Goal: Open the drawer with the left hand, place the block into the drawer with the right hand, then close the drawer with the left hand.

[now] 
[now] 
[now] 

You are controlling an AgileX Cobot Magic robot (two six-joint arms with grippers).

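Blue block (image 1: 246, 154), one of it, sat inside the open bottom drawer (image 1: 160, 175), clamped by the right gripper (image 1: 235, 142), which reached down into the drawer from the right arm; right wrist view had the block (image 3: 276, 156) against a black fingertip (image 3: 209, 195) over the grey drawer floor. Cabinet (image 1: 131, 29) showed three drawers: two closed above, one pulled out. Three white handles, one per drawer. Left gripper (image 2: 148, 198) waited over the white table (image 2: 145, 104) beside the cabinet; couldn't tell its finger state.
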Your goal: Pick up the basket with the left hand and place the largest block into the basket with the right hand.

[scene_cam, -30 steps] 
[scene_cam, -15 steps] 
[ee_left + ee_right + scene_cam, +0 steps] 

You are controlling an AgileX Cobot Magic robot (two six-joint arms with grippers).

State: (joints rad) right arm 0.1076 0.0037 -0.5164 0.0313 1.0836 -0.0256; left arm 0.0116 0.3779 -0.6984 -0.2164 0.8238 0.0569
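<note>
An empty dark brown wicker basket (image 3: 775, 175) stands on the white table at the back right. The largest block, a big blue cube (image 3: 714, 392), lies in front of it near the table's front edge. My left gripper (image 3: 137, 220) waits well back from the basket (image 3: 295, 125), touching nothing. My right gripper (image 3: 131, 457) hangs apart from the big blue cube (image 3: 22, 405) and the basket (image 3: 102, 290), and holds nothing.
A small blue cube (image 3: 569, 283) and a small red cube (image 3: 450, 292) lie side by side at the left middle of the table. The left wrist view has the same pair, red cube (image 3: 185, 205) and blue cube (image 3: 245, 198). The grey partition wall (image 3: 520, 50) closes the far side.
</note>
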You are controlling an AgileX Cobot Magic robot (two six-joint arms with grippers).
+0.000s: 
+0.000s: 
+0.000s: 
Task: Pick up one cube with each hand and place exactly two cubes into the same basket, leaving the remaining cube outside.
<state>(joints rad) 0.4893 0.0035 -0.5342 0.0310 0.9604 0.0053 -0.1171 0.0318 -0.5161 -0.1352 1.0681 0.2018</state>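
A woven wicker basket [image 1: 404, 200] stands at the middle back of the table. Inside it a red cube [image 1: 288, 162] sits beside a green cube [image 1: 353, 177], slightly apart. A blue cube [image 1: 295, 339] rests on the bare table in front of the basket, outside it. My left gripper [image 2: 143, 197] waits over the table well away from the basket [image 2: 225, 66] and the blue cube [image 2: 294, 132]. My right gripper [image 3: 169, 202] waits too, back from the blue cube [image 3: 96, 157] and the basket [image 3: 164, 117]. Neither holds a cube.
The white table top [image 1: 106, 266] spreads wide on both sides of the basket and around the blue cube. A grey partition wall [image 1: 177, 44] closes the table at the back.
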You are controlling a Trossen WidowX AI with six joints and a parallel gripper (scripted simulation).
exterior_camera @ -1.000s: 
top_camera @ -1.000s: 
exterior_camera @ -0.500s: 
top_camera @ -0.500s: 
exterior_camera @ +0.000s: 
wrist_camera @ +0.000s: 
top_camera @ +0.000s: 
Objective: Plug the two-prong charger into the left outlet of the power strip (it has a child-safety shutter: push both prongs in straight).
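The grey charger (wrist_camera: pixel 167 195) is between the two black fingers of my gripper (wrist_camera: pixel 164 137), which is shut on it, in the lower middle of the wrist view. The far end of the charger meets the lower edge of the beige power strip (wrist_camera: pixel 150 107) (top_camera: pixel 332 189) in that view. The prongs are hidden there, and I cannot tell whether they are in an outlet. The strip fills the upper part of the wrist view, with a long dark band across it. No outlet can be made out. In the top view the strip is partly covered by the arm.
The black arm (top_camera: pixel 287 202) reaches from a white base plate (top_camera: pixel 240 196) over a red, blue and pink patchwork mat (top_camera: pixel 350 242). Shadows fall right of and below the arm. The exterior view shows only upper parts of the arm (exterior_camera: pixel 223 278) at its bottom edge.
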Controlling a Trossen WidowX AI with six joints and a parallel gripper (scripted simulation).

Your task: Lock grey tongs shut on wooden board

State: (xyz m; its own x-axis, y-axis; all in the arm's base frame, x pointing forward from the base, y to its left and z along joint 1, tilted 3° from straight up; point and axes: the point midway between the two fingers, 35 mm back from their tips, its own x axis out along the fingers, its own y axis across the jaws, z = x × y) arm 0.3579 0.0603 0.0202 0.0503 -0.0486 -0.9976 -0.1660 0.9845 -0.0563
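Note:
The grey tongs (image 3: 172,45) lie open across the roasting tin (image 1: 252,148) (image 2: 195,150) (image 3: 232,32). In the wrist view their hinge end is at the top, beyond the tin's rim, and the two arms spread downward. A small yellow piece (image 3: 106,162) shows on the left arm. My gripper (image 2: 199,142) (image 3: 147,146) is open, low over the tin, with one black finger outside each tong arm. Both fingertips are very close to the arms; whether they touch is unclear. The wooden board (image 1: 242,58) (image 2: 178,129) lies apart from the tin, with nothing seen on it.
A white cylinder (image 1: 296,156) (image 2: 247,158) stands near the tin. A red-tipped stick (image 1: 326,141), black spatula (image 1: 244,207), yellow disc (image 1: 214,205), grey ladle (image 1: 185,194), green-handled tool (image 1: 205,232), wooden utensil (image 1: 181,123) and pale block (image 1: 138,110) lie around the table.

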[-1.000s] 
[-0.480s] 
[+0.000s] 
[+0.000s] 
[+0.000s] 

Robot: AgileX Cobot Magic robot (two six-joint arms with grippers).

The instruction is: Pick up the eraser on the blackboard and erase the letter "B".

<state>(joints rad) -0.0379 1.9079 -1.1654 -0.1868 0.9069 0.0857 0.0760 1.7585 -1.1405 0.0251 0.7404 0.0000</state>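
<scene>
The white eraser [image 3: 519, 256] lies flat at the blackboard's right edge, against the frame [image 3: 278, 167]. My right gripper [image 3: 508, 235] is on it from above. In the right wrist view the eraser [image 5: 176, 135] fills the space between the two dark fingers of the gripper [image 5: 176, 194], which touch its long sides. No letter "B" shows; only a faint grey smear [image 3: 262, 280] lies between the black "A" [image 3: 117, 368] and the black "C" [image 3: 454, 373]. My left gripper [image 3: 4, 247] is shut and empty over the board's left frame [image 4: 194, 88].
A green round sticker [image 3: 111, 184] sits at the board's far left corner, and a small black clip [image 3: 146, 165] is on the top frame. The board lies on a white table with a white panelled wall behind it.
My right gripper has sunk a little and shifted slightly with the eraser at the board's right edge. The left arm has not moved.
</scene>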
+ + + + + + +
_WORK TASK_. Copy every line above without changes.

_EXERCISE RESULT_.
Goal: Open the drawer with the left hand, place the block into the drawer with the right hand, then close the drawer with the left hand.

[now] 
[now] 
[now] 

You are controlling an AgileX Cobot Magic robot (two six-joint arms with grippers).

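Blue block (image 1: 246, 154), one of it, sat inside the open bottom drawer (image 1: 160, 175), clamped by the right gripper (image 1: 235, 142), which reached down into the drawer from the right arm; right wrist view had the block (image 3: 276, 156) against a black fingertip (image 3: 209, 195) over the grey drawer floor. Cabinet (image 1: 131, 29) showed three drawers: two closed above, one pulled out. Three white handles, one per drawer. Left gripper (image 2: 148, 198) waited over the white table (image 2: 145, 104) beside the cabinet; couldn't tell its finger state.
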Your goal: Pick up the basket with the left hand and place the largest block into the basket with the right hand.

[scene_cam, -30 steps] 
[scene_cam, -15 steps] 
[ee_left + ee_right + scene_cam, +0 steps] 

You are controlling an AgileX Cobot Magic robot (two six-joint arms with grippers).

State: (joints rad) right arm 0.1076 0.0037 -0.5164 0.0313 1.0836 -0.0256; left arm 0.0116 0.3779 -0.6984 -0.2164 0.8238 0.0569
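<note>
An empty dark brown wicker basket (image 3: 775, 175) stands on the white table at the back right. The largest block, a big blue cube (image 3: 714, 392), lies in front of it near the table's front edge. My left gripper (image 3: 137, 220) waits well back from the basket (image 3: 295, 125), touching nothing. My right gripper (image 3: 131, 457) hangs apart from the big blue cube (image 3: 22, 405) and the basket (image 3: 102, 290), and holds nothing.
A small blue cube (image 3: 569, 283) and a small red cube (image 3: 450, 292) lie side by side at the left middle of the table. The left wrist view has the same pair, red cube (image 3: 185, 205) and blue cube (image 3: 245, 198). The grey partition wall (image 3: 520, 50) closes the far side.
</note>
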You are controlling an AgileX Cobot Magic robot (two six-joint arms with grippers).
+0.000s: 
+0.000s: 
+0.000s: 
Task: Pick up one cube with each hand and place exactly two cubes into the same basket, leaving the remaining cube outside.
<state>(joints rad) 0.4893 0.0035 -0.5342 0.0310 0.9604 0.0053 -0.1171 0.0318 -0.5161 -0.1352 1.0681 0.2018</state>
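A woven wicker basket [image 1: 404, 200] stands at the middle back of the table. Inside it a red cube [image 1: 288, 162] sits beside a green cube [image 1: 353, 177], slightly apart. A blue cube [image 1: 295, 339] rests on the bare table in front of the basket, outside it. My left gripper [image 2: 143, 197] waits over the table well away from the basket [image 2: 225, 66] and the blue cube [image 2: 294, 132]. My right gripper [image 3: 169, 202] waits too, back from the blue cube [image 3: 96, 157] and the basket [image 3: 164, 117]. Neither holds a cube.
The white table top [image 1: 106, 266] spreads wide on both sides of the basket and around the blue cube. A grey partition wall [image 1: 177, 44] closes the table at the back.
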You are controlling a Trossen WidowX AI with six joints and a parallel gripper (scripted simulation).
exterior_camera @ -1.000s: 
top_camera @ -1.000s: 
exterior_camera @ -0.500s: 
top_camera @ -0.500s: 
exterior_camera @ +0.000s: 
wrist_camera @ +0.000s: 
top_camera @ +0.000s: 
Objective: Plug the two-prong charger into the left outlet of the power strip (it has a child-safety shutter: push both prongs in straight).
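The grey charger (wrist_camera: pixel 167 195) is between the two black fingers of my gripper (wrist_camera: pixel 164 137), which is shut on it, in the lower middle of the wrist view. The far end of the charger meets the lower edge of the beige power strip (wrist_camera: pixel 150 107) (top_camera: pixel 332 189) in that view. The prongs are hidden there, and I cannot tell whether they are in an outlet. The strip fills the upper part of the wrist view, with a long dark band across it. No outlet can be made out. In the top view the strip is partly covered by the arm.
The black arm (top_camera: pixel 287 202) reaches from a white base plate (top_camera: pixel 240 196) over a red, blue and pink patchwork mat (top_camera: pixel 350 242). Shadows fall right of and below the arm. The exterior view shows only upper parts of the arm (exterior_camera: pixel 223 278) at its bottom edge.
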Controlling a Trossen WidowX AI with six joints and a parallel gripper (scripted simulation).

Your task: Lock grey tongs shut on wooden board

State: (xyz m; its own x-axis, y-axis; all in the arm's base frame, x pointing forward from the base, y to its left and z along joint 1, tilted 3° from straight up; point and axes: the point midway between the two fingers, 35 mm back from their tips, its own x axis out along the fingers, its own y axis across the jaws, z = x × y) arm 0.3579 0.0603 0.0202 0.0503 -0.0486 -0.9976 -0.1660 0.9845 -0.0563
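Note:
The grey tongs (image 3: 172,45) lie open across the roasting tin (image 1: 252,148) (image 2: 195,150) (image 3: 232,32). In the wrist view their hinge end is at the top, beyond the tin's rim, and the two arms spread downward. A small yellow piece (image 3: 106,162) shows on the left arm. My gripper (image 2: 199,142) (image 3: 147,146) is open, low over the tin, with one black finger outside each tong arm. Both fingertips are very close to the arms; whether they touch is unclear. The wooden board (image 1: 242,58) (image 2: 178,129) lies apart from the tin, with nothing seen on it.
A white cylinder (image 1: 296,156) (image 2: 247,158) stands near the tin. A red-tipped stick (image 1: 326,141), black spatula (image 1: 244,207), yellow disc (image 1: 214,205), grey ladle (image 1: 185,194), green-handled tool (image 1: 205,232), wooden utensil (image 1: 181,123) and pale block (image 1: 138,110) lie around the table.
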
[-1.000s] 
[-0.480s] 
[+0.000s] 
[+0.000s] 
[+0.000s] 

Robot: AgileX Cobot Magic robot (two six-joint arms with grippers).

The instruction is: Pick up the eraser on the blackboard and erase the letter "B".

<state>(joints rad) -0.0379 1.9079 -1.1654 -0.1868 0.9069 0.0857 0.0760 1.7585 -1.1405 0.0251 0.7404 0.0000</state>
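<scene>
The white eraser [image 3: 519, 256] lies flat at the blackboard's right edge, against the frame [image 3: 278, 167]. My right gripper [image 3: 508, 235] is on it from above. In the right wrist view the eraser [image 5: 176, 135] fills the space between the two dark fingers of the gripper [image 5: 176, 194], which touch its long sides. No letter "B" shows; only a faint grey smear [image 3: 262, 280] lies between the black "A" [image 3: 117, 368] and the black "C" [image 3: 454, 373]. My left gripper [image 3: 4, 247] is shut and empty over the board's left frame [image 4: 194, 88].
A green round sticker [image 3: 111, 184] sits at the board's far left corner, and a small black clip [image 3: 146, 165] is on the top frame. The board lies on a white table with a white panelled wall behind it.
My right gripper has sunk a little and shifted slightly with the eraser at the board's right edge. The left arm has not moved.
</scene>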

Work on this exercise is now complete.